A couple brief comments: I love paragraphs, and what they lack in terms of navigation helps—which chapters and verses provide—they make up for in interpretation parameters. I love copies of Scripture that make the paragraphs clear, and I usually preach paragraph by paragraph.
This paragraph is about the power and grace of God’s righteousness. Having spent a couple chapters proving that righteousness is needed, now Paul will spend a couple chapters showing how righteousness has been procured (by the sacrifice of Christ) and is being provided (by the gracious yet just Father).
I’m going to take a couple whacks at this paragraph, and for a couple reasons. First, there is that much relief to rejoice over; there’s no benefit to skim too quickly over the depths of our comfort. Second, there will be a lot to hear today, including the seminar. Besides, when it comes to the preaching part of my job I have been wanting to do better getting you the food but not making you sit so long. There are practical concerns and trade-offs when it comes to preaching paragraphs, and you are mostly and consistently gracious however much I cover, but it is my desire to honor the Lord and His Word while serving you well.
Verses 21-26 are grammatically one sentence (punctuated differently by various translations, the NASB acknowledges one sentence), though verses 25-26 drill in on Christ Jesus in a way that will let us exalt Him as our propitiation next week.

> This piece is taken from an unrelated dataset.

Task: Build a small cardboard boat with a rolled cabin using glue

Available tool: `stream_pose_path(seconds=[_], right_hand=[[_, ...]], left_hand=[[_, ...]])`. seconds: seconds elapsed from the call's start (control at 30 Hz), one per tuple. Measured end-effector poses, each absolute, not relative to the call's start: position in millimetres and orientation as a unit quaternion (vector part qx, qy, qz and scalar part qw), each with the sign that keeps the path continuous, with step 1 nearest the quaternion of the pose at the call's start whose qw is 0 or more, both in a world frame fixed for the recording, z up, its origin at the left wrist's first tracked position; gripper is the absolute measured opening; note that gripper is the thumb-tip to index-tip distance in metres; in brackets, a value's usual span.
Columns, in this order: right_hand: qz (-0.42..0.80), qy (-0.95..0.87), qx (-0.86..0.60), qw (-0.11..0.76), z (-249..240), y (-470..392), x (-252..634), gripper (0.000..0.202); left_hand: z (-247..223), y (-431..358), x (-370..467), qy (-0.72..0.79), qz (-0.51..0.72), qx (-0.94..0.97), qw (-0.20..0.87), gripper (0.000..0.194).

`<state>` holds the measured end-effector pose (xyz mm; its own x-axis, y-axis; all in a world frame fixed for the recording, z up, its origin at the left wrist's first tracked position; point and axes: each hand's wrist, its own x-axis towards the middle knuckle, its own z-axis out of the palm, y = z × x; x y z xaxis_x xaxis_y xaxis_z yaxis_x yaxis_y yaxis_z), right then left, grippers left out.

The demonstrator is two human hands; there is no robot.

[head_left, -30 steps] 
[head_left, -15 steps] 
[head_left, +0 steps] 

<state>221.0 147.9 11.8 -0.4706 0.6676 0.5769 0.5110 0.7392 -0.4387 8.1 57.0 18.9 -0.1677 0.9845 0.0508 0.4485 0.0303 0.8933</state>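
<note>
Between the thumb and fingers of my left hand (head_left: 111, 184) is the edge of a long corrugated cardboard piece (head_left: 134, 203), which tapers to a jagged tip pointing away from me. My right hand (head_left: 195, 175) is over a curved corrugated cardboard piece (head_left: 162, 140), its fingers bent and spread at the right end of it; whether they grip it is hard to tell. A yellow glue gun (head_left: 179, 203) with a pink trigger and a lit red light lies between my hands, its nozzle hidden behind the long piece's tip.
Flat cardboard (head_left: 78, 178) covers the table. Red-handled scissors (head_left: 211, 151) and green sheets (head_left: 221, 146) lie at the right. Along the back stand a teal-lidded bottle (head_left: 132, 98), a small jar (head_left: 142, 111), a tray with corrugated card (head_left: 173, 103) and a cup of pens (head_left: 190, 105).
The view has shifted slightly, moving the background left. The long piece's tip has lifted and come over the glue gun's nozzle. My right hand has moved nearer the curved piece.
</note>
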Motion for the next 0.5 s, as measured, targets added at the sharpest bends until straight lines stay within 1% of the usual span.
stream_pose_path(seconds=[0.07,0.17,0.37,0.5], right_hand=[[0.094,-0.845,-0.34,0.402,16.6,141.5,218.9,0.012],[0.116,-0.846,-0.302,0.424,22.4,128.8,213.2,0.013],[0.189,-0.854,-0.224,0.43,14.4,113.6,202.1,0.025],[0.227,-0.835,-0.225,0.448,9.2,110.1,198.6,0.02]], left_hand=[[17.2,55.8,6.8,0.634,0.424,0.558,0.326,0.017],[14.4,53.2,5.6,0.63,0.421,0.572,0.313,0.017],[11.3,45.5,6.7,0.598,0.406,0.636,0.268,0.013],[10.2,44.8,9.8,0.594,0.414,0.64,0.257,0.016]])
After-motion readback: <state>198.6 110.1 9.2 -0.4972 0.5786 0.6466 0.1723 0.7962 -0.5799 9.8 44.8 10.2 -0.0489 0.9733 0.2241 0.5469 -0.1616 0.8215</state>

Righteousness for Any Believer (verses 21-22a)
The subject is the righteousness of God and it is spelled out twice. The action is one of revelation, of disclosure, and though the verb manifested is explicit only once it is implied another time. There is a contrast between how righteousness is, and is not, made manifest.
Verse 21 introduces the second major heading of the letter. Paul greeted the Romans and shared his theme that in the gospel “the righteousness of God is revealed” (Romans 1:17), but since Romans 1:18 he has been showing that God’s righteousness is being revealed through God’s judgment on those who are not righteous. Whether or not men care, this is their condition. Whether or not men wish they could do something about it, they can’t. This paragraph beginning in 3:21 is the hinge into God’s righteousness being revealed through justification.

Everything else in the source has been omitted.